Your instructions:
Repeat exactly the lines running from the first line of the data to the line containing "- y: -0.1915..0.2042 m", both ends included, and nothing else; drop the pictures.

[Extracted records]
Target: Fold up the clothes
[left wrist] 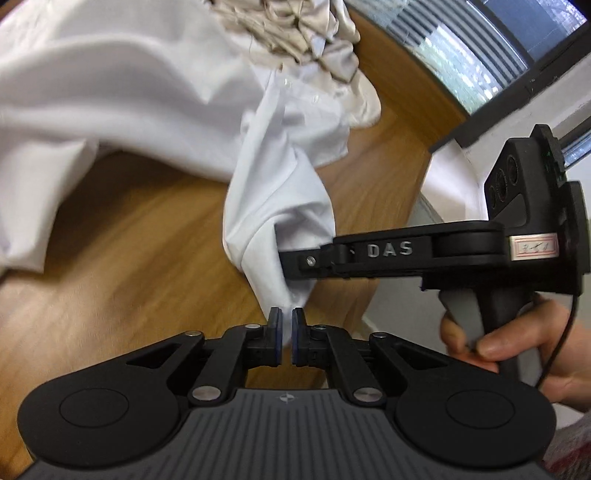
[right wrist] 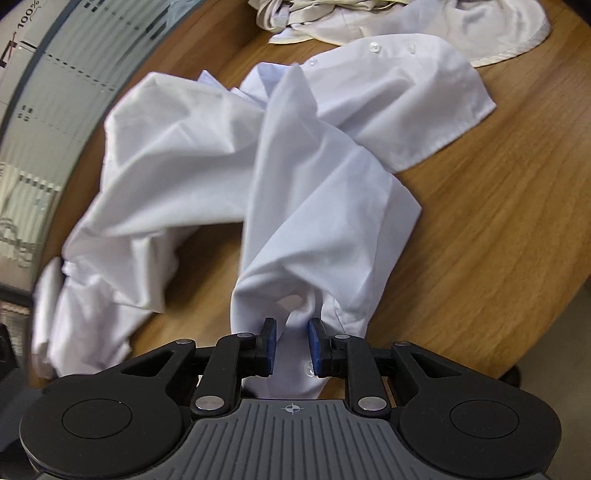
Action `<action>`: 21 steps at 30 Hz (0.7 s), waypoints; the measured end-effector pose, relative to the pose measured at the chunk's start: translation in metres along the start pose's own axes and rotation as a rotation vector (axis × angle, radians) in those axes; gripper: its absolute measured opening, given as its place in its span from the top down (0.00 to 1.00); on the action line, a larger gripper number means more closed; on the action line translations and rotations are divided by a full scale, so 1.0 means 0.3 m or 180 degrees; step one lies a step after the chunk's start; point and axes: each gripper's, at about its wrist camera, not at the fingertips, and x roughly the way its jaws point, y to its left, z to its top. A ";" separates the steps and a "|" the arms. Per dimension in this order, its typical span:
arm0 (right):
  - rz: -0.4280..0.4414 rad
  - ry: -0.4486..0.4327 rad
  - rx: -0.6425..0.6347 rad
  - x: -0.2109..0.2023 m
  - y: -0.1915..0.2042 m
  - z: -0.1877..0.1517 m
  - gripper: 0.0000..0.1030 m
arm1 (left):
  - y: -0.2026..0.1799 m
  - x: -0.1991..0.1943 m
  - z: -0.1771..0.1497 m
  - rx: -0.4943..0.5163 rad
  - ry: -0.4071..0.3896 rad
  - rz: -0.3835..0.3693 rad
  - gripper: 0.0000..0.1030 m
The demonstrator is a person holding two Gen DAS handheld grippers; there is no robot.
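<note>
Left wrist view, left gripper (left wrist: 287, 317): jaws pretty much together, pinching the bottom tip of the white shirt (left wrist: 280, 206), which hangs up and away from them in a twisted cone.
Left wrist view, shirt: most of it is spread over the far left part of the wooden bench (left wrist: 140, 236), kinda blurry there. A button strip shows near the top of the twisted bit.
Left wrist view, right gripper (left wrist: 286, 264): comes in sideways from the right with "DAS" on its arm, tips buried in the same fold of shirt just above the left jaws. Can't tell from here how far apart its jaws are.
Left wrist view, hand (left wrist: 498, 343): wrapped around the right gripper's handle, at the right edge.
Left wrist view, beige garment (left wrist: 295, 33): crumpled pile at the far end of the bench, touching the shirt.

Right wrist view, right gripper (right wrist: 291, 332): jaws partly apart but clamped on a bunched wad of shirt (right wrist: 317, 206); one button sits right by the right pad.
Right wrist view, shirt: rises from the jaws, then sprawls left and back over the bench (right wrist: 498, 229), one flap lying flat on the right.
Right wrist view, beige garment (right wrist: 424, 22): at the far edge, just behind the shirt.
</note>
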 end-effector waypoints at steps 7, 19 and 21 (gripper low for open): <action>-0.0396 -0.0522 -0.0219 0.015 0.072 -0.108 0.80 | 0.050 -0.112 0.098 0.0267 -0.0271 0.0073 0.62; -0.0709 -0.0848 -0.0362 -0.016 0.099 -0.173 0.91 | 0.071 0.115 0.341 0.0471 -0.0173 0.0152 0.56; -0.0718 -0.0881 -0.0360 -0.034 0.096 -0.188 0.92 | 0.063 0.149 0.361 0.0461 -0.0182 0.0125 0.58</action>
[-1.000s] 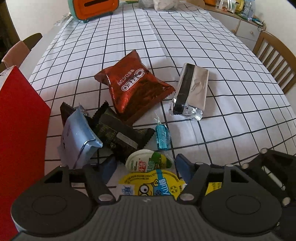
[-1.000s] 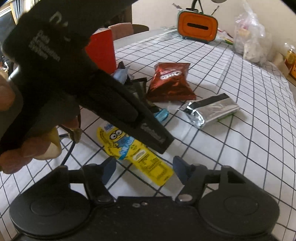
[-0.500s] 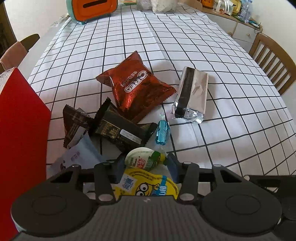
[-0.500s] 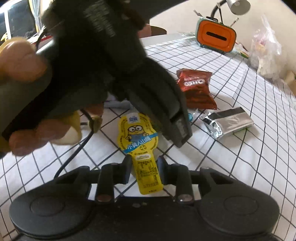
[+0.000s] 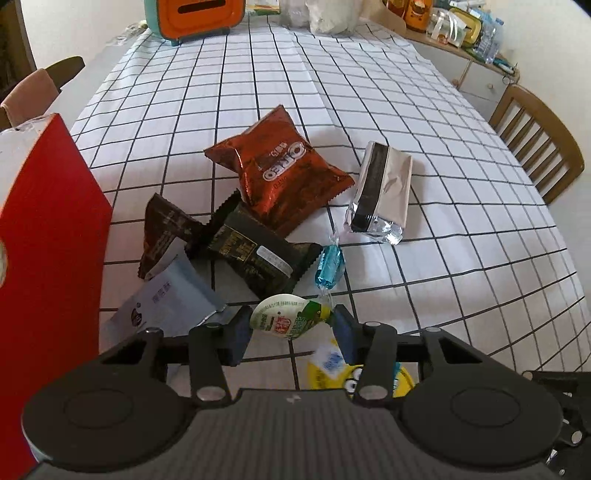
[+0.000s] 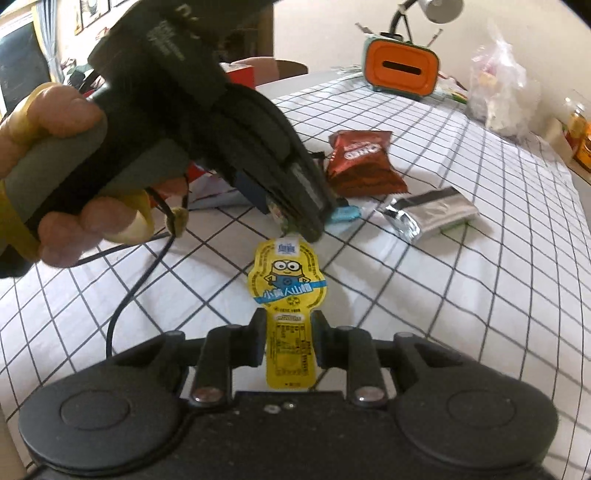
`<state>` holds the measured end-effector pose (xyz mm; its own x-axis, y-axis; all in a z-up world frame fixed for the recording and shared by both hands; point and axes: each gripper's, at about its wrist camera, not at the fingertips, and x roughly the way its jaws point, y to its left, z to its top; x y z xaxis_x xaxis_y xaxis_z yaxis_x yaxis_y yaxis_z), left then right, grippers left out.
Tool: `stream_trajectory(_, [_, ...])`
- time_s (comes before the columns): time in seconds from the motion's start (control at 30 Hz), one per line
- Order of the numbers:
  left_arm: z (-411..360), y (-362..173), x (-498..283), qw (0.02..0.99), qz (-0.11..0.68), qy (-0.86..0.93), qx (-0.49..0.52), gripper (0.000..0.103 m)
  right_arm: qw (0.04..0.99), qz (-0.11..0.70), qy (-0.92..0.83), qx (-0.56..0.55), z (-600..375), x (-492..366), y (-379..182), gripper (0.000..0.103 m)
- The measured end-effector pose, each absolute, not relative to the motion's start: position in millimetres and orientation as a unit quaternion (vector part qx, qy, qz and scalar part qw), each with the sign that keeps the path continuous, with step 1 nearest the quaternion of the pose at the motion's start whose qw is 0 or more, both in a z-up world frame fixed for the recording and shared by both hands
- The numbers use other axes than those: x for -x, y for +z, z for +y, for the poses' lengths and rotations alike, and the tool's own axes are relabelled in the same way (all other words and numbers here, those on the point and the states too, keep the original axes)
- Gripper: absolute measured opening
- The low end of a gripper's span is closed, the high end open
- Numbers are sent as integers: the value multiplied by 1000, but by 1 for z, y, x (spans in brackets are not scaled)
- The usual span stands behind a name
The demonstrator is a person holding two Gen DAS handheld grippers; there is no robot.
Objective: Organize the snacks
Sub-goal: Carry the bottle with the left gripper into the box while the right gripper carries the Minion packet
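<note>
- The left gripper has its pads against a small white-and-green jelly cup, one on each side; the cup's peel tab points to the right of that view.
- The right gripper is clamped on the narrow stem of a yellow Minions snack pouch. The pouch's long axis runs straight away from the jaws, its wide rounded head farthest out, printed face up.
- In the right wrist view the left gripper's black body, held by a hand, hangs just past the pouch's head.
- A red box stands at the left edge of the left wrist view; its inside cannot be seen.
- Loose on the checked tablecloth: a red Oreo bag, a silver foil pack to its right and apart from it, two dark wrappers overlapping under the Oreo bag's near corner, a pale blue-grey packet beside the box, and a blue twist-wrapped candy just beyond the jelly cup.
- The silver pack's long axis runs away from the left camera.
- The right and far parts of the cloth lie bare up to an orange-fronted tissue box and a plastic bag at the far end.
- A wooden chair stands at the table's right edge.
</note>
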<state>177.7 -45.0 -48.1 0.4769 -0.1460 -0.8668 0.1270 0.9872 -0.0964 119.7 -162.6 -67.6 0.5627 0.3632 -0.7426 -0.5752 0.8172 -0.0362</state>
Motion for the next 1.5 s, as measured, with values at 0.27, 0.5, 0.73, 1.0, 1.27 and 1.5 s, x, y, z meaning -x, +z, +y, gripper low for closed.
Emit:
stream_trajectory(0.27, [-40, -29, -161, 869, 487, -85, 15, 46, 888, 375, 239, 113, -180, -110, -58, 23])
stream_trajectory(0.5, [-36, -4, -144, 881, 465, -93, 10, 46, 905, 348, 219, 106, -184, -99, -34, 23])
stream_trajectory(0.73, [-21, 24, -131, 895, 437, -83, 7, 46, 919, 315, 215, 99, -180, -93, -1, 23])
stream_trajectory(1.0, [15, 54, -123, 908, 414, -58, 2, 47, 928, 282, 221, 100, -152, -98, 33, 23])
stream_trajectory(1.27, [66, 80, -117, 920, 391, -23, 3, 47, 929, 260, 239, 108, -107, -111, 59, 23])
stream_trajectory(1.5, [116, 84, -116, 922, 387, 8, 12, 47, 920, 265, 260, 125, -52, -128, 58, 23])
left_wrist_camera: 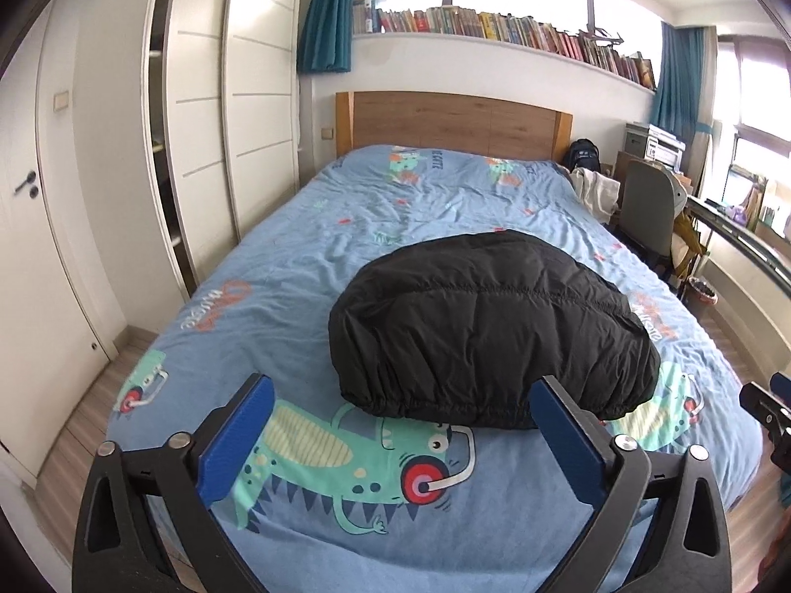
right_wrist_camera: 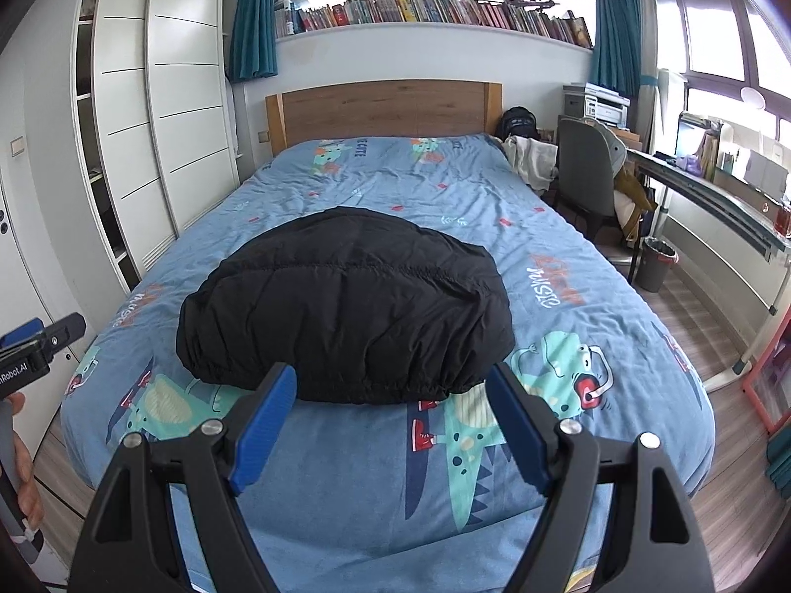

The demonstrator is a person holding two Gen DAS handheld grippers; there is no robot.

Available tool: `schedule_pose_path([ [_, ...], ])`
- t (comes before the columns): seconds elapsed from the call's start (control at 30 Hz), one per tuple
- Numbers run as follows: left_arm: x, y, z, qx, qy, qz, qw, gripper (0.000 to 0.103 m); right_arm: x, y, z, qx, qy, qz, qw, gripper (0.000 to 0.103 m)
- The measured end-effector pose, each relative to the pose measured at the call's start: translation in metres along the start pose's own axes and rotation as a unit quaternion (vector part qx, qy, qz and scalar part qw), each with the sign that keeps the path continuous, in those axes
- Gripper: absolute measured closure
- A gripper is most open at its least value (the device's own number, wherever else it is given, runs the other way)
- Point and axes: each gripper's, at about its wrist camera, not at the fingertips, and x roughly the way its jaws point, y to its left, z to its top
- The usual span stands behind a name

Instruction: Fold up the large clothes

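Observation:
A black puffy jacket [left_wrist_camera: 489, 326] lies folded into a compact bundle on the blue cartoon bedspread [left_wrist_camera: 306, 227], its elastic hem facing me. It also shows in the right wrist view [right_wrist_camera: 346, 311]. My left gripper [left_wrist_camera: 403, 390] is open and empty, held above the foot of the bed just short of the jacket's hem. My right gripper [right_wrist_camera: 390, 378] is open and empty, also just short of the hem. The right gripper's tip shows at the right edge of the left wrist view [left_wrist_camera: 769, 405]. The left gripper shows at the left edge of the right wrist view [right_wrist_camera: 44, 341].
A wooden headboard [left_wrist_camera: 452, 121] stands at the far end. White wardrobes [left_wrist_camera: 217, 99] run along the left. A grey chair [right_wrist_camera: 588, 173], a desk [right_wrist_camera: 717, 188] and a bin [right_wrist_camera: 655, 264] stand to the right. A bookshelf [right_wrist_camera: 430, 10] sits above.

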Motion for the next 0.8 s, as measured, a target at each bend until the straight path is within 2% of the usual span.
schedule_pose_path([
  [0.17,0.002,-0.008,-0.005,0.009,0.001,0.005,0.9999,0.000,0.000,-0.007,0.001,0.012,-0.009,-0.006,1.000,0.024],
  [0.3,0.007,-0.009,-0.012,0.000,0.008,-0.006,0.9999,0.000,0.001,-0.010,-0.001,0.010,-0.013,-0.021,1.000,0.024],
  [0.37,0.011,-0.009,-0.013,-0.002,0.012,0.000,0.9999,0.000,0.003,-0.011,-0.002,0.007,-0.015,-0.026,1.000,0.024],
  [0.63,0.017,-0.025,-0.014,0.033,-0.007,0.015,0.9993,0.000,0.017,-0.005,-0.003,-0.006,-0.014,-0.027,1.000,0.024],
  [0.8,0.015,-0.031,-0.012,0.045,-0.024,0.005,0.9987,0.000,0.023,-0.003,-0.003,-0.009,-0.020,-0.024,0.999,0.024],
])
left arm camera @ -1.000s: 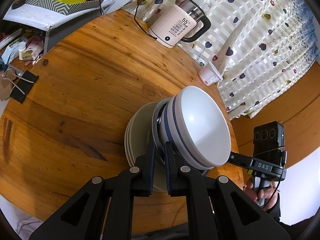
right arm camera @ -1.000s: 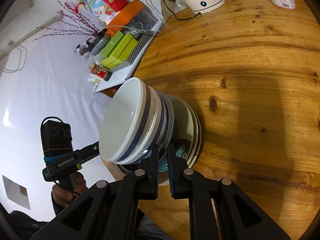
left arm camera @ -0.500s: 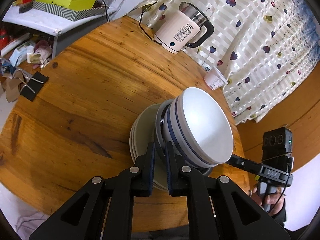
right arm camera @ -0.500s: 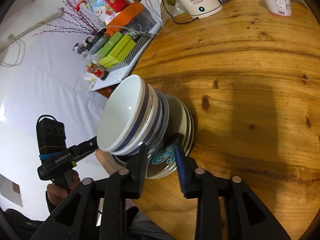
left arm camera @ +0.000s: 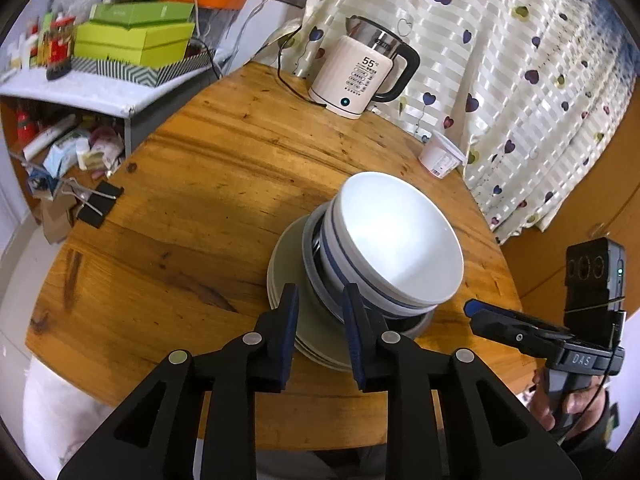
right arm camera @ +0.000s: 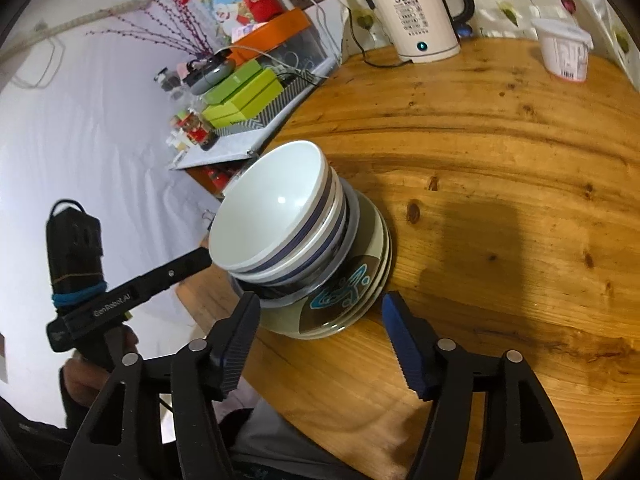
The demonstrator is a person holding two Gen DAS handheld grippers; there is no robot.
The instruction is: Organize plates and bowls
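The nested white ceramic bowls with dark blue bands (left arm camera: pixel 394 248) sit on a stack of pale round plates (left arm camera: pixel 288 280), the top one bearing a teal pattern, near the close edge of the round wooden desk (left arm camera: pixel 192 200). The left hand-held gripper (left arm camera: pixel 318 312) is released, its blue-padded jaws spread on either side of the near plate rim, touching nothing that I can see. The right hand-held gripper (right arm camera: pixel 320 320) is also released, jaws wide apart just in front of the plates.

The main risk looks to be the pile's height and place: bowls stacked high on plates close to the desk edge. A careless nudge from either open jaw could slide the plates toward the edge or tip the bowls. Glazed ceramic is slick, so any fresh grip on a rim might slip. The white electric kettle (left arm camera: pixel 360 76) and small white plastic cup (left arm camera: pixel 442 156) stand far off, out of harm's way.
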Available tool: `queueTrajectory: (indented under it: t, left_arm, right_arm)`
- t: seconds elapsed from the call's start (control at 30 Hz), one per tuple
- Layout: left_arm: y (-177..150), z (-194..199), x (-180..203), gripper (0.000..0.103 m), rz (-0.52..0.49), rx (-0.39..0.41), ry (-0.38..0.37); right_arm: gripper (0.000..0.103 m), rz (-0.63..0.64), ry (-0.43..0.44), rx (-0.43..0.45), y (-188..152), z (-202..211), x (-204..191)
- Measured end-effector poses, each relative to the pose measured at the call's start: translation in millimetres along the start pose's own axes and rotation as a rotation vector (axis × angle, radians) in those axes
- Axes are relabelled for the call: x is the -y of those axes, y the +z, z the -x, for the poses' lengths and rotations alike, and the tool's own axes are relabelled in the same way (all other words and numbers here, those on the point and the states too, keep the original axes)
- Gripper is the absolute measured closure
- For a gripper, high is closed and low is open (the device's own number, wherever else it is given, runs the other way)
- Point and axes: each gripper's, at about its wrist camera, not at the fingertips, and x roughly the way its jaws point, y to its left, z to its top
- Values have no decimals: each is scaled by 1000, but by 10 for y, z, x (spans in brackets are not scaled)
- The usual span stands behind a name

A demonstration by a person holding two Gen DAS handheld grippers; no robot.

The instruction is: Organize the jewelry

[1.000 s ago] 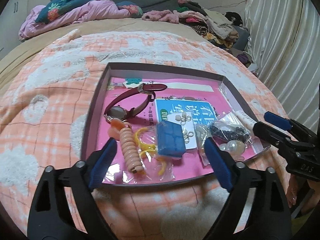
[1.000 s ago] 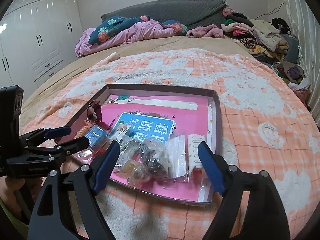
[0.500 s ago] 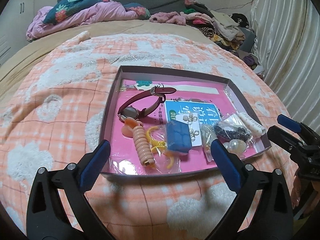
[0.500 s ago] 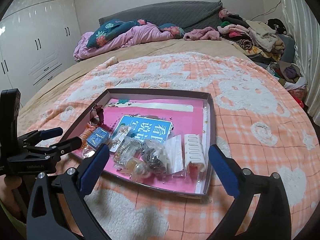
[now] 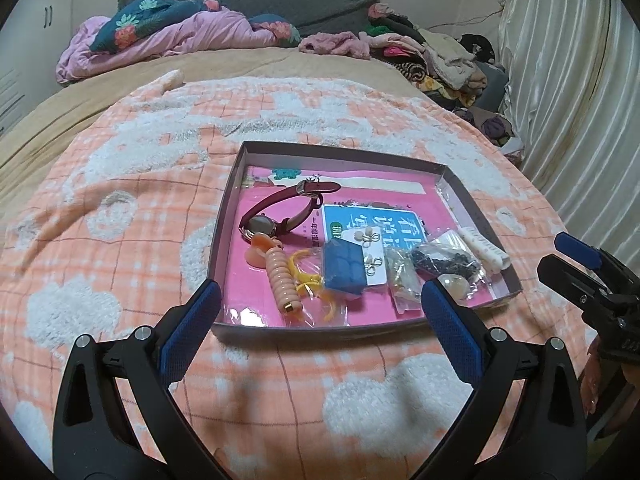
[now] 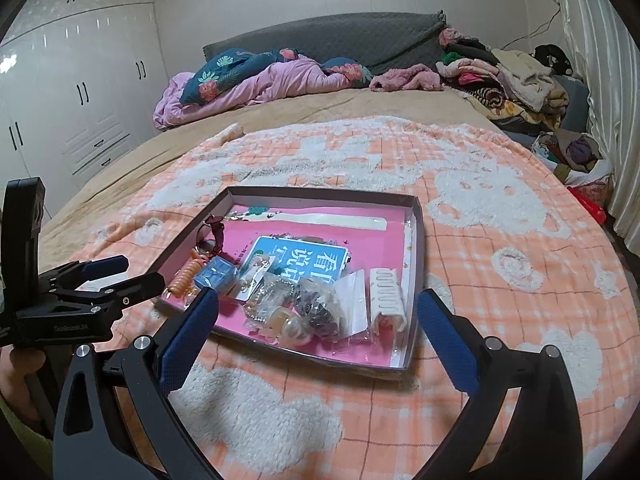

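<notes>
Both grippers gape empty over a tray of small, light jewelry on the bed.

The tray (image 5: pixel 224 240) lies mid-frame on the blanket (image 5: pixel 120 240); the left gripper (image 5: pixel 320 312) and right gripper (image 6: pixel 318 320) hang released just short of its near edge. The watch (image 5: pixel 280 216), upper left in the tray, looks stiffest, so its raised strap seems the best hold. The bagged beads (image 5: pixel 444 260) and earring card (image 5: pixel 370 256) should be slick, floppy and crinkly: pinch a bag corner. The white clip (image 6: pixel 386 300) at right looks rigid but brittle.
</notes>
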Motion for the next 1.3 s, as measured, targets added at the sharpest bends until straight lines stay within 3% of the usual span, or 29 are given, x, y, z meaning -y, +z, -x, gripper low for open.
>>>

Exercise solution:
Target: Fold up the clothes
[left wrist] 
[right wrist] 
Action `<action>`: 21 steps at 30 Hz (0.7 s), waypoints; the measured end-effector pose, relative to the pose measured at the chunk's start: translation in metres along the start pose's own axes and rotation as a rotation vector (axis × angle, radians) in those axes; gripper: its absolute measured opening, given as its place in its span from the top down (0.00 to 1.00); on the action line, a larger gripper number means more closed; on the action line translations and rotations are divided by a full scale, so 1.0 means 0.3 m or 180 degrees; step one lies a step after the chunk's start; point and axes: each gripper's, at about its wrist camera, not at the fingertips, and x roughly the way its jaws point, y to its left, z to its top. A ";" separates the steps and a "|" the arms. Per dimension in this order, its typical span:
arm0 (right):
  - rz: -0.4280..0.4414 rad
  - ry: -0.4486..0.4327 rad
  - rx: -0.6425..0.6347 rad
  - x: -0.2109..0.2023 m
  - y: -0.1915..0.2042 m

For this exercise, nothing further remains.